Takada Ryozan, Colored and gold platter with overhead view of Itsukushima Shrine

Takada Ryozan  高田嶺山

Colored and gold platter with overhead view of Itsukushima Shrine

size ; diameter about 45.5 cm height about 7.7 cm height foot diameter about 25cm

condition ; good  no chips no cracks

On this platter by Takada Ryozan, Itsukushima Shrine in Hiroshima Prefecture is drawn by the method of bird’s eye view.

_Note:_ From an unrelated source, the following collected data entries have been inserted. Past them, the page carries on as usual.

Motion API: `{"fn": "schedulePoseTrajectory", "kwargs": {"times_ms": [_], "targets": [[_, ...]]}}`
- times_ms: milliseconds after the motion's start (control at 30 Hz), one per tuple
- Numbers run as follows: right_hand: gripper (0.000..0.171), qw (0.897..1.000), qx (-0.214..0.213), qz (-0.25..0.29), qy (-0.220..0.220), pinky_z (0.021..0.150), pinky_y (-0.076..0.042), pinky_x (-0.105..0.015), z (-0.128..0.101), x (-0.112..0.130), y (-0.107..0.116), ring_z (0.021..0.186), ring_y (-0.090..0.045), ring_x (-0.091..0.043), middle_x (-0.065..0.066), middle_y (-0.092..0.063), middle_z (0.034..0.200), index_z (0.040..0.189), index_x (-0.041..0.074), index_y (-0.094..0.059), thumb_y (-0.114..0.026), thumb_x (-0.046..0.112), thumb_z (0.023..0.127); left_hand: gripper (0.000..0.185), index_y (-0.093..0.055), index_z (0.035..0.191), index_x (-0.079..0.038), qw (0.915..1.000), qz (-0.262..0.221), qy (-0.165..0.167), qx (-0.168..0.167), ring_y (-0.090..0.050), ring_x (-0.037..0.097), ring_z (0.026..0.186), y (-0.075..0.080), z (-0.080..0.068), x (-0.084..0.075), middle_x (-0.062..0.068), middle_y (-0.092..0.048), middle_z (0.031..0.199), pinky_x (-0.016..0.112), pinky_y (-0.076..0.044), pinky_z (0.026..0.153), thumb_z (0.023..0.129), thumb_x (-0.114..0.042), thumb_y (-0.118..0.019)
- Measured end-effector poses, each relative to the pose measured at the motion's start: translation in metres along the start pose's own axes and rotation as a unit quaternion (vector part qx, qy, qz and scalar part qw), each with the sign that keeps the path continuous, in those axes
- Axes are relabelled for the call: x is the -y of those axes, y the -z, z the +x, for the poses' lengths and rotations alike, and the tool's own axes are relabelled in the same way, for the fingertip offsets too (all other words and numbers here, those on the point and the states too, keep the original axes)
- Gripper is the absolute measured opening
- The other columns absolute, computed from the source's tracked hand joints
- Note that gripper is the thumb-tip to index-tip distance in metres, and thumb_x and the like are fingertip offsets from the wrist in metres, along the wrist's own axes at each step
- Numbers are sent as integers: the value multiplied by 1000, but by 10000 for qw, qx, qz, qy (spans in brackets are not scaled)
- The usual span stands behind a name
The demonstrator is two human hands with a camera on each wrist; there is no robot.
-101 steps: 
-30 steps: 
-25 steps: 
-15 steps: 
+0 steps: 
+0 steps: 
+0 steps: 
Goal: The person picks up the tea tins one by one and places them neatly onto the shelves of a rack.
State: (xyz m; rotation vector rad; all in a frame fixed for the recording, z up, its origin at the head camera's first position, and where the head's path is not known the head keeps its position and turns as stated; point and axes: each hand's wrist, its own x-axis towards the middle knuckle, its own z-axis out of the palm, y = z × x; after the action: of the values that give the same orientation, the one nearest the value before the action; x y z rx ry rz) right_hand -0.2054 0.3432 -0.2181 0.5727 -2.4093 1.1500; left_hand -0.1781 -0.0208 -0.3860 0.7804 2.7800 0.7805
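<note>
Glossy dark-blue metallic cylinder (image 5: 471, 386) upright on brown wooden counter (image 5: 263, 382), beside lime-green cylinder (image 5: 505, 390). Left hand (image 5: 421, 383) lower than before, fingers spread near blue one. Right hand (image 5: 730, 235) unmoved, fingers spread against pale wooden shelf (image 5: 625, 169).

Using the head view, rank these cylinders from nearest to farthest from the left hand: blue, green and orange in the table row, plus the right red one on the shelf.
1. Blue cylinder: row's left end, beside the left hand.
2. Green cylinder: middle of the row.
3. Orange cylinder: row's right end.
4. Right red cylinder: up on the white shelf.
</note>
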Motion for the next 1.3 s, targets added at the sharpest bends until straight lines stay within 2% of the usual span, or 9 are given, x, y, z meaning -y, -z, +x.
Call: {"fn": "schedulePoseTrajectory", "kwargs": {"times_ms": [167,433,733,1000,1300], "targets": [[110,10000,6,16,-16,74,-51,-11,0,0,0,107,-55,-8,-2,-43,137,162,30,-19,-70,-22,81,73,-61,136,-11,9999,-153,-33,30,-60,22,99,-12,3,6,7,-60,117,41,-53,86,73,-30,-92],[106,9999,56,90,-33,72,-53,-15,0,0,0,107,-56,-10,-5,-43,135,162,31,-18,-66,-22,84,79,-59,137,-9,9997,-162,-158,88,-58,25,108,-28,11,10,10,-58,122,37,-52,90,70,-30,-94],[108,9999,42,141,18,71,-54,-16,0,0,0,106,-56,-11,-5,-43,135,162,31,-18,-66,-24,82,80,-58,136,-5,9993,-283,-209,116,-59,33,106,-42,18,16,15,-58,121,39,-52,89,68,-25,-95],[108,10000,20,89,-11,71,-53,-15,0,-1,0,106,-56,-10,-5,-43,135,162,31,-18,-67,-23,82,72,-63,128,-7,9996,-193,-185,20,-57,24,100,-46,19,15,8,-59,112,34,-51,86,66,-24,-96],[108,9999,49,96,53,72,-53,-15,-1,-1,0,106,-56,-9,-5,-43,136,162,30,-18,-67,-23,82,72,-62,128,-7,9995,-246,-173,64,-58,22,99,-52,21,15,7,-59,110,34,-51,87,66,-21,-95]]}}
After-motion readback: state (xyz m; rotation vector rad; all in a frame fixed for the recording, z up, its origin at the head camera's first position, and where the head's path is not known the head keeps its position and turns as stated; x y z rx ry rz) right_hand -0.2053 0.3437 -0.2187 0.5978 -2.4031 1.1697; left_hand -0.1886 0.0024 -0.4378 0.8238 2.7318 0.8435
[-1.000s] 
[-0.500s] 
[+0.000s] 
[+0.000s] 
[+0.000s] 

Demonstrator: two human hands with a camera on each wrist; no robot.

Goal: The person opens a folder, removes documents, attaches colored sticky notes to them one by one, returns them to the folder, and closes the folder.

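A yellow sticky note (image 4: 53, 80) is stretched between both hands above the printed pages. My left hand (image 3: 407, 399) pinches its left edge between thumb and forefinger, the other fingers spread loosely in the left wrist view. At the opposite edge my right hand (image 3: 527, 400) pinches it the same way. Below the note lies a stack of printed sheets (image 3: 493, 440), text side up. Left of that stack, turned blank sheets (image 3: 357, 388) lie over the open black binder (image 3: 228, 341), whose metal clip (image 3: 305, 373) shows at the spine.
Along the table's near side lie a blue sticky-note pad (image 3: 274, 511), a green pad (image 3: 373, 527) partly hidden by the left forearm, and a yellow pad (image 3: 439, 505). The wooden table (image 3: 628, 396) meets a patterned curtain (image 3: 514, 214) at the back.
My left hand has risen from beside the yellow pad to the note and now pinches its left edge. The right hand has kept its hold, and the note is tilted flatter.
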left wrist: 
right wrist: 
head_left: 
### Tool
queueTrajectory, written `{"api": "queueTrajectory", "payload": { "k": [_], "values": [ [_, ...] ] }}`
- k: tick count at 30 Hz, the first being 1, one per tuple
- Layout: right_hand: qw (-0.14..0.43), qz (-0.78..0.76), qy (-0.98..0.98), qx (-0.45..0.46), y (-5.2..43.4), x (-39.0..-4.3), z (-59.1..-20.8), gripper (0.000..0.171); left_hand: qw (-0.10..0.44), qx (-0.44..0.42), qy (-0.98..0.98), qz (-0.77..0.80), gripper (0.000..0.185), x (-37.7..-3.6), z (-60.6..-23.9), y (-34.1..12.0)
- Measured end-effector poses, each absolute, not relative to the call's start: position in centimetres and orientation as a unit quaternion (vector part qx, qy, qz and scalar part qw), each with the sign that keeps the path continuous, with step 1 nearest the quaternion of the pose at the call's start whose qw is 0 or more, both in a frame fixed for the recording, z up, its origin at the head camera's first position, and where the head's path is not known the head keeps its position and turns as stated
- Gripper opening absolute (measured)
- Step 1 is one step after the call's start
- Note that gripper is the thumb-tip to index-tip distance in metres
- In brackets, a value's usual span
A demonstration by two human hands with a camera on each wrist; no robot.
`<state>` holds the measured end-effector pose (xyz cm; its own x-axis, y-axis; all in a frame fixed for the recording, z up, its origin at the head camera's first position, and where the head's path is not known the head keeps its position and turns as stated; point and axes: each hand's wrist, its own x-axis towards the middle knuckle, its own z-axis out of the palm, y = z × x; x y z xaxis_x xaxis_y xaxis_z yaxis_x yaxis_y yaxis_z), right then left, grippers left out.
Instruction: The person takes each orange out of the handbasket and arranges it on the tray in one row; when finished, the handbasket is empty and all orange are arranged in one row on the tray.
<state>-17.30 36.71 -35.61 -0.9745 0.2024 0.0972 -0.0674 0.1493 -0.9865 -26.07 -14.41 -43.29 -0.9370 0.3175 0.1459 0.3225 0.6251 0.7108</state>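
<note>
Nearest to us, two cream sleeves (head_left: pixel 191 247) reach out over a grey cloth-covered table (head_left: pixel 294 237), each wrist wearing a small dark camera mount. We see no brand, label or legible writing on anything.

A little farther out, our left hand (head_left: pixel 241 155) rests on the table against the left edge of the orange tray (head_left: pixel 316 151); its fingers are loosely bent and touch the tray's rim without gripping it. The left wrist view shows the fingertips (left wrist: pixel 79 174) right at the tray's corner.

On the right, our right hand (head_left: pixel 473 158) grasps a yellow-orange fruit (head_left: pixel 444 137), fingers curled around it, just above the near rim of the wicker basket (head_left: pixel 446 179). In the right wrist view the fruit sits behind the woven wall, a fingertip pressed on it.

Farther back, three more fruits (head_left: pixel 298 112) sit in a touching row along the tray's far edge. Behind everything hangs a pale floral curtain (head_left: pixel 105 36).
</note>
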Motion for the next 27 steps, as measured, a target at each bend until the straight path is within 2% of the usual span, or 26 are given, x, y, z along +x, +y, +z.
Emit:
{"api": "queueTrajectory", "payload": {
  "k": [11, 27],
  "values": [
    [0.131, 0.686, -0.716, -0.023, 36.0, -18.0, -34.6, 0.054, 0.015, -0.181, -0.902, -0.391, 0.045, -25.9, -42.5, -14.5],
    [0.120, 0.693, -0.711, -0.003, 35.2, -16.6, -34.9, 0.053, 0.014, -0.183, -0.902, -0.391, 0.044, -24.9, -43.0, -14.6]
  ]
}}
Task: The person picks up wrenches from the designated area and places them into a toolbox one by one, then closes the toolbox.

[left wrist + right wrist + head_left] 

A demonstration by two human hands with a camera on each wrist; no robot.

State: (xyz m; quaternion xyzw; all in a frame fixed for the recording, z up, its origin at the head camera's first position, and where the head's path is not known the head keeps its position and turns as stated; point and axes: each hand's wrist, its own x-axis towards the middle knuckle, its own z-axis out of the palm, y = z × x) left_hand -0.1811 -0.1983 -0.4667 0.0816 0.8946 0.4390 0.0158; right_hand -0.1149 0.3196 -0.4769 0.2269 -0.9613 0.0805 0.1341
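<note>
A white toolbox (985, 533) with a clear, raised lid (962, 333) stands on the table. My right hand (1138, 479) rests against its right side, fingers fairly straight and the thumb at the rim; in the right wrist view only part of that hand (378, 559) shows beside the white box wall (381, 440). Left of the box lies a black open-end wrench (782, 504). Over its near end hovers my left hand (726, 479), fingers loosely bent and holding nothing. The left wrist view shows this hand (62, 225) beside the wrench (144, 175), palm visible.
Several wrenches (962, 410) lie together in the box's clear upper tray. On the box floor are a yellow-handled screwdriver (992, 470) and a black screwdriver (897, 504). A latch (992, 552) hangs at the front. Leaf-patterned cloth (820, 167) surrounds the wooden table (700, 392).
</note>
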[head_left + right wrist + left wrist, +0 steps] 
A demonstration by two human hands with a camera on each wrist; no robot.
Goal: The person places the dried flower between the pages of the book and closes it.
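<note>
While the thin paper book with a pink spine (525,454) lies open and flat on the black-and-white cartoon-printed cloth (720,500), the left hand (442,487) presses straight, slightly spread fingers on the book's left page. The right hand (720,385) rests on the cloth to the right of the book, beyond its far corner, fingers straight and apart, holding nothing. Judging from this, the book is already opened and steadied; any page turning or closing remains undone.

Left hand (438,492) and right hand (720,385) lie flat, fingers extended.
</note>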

For a long time, a lot of paintings of famous places and shrines and temples by bird’s-eye views have been inherited, also many illustrations of Itsukushima Shrine and its surroundings. It is unknown whether Takata drew the Shrine based on painting examples or after his visiting the Shrine in the latter half of the Meiji period, but the viewers will be surprised that instead of the traditional landscape painting (mountains and rivers), Takada drew by bird’s eye view “painting of famous places” of the Shrine several hundred kilometers away from Terai, Ishikawa Prefecture.

It is said that sightseeing maps were drawn by the method of bird’s-eye view since the Meiji period. On this work are drawn mainly the main Shrine, the Shrine Torii at sea, the five-storied pagoda, and other attached buildings and famous places, and herd of deer. The bird’s eye view was useful to draw their positional and perspective relationships by three-dimensional view.

Takada’s painting of Itsukushima Shrine was also influenced through his interaction with Kasama Chikusetsu and Ishida Ichigo who were familiar with Japanese paintings. He might draw the painting as real landscape painting instead of traditional picture of san-sui (mountains and rivers) like a utopia.

This part of the painting also shows the rows of pine trees, the rows of stone lanterns, and herds of deer. From that time, the spot of the rows of pine trees might be a spot popular for overlooking the Torii, the Shrine and the Five-storied Pagoda, and it seems that the scenery was seen by Takada’s eyes.

It is unknown how much tourism had spread in the latter half of the Meiji period, but it is possible that Takada also visited the site because the main railways were already laid out, so he could go to the Shrine and draw the scenery easy to overlook.

On the left side, Toyokuni Shrine and the Five-storied Pagoda, and the scenery of cherry blossoms around the Shrine are drawn as “Miyajima in spring”. The cherry blossoms are colored in white and pink, so that “tsubu” (fine pointillism) look three-dimensional.

Chrysanthemums and autumn leaves are drawn alternately on the back, so they might remind that in autumn Miyajima is also taken as famous places. These paintings and patters might guide Itsukushima Shrine and its surroundings in spring and autumn”.

Inside the round foot, “kutani / Doi / Takada-ga (画)” is written. “kutani” means that it was made in “Ishikawa Pref.”, the place of origin of kutani. A similar example is “Kaga-kuni”. In addition, “Doi” means that this was made by supplier named Doi, a pottery merchant or manufacture at the time. But its details are unknown.

about creator of this work   Takada Ryozan  高田嶺山

Takada Ryozan   born in 1873, died in 1934

It is said that Takada started pottery painting, watching his father’s work at the age of ten, because his father operated a pottery kiln in Terai Village since 1863. Later, Takada studied pottery painting from Kanashima Ganrei (details unknown), and he came to be called Ryozan.

Takada had outstanding skill in drawing sketches, which are the basis of kutani. In addition, at that time, when Western paints became popular in addition to Japanese paints, so, Takada was a considerable researcher about Western paints, and was praised with his skill to use both paints. Some of Takada’s works are well-established in daily life, such as old stories and rice-making drawings, also he preferred a painting style.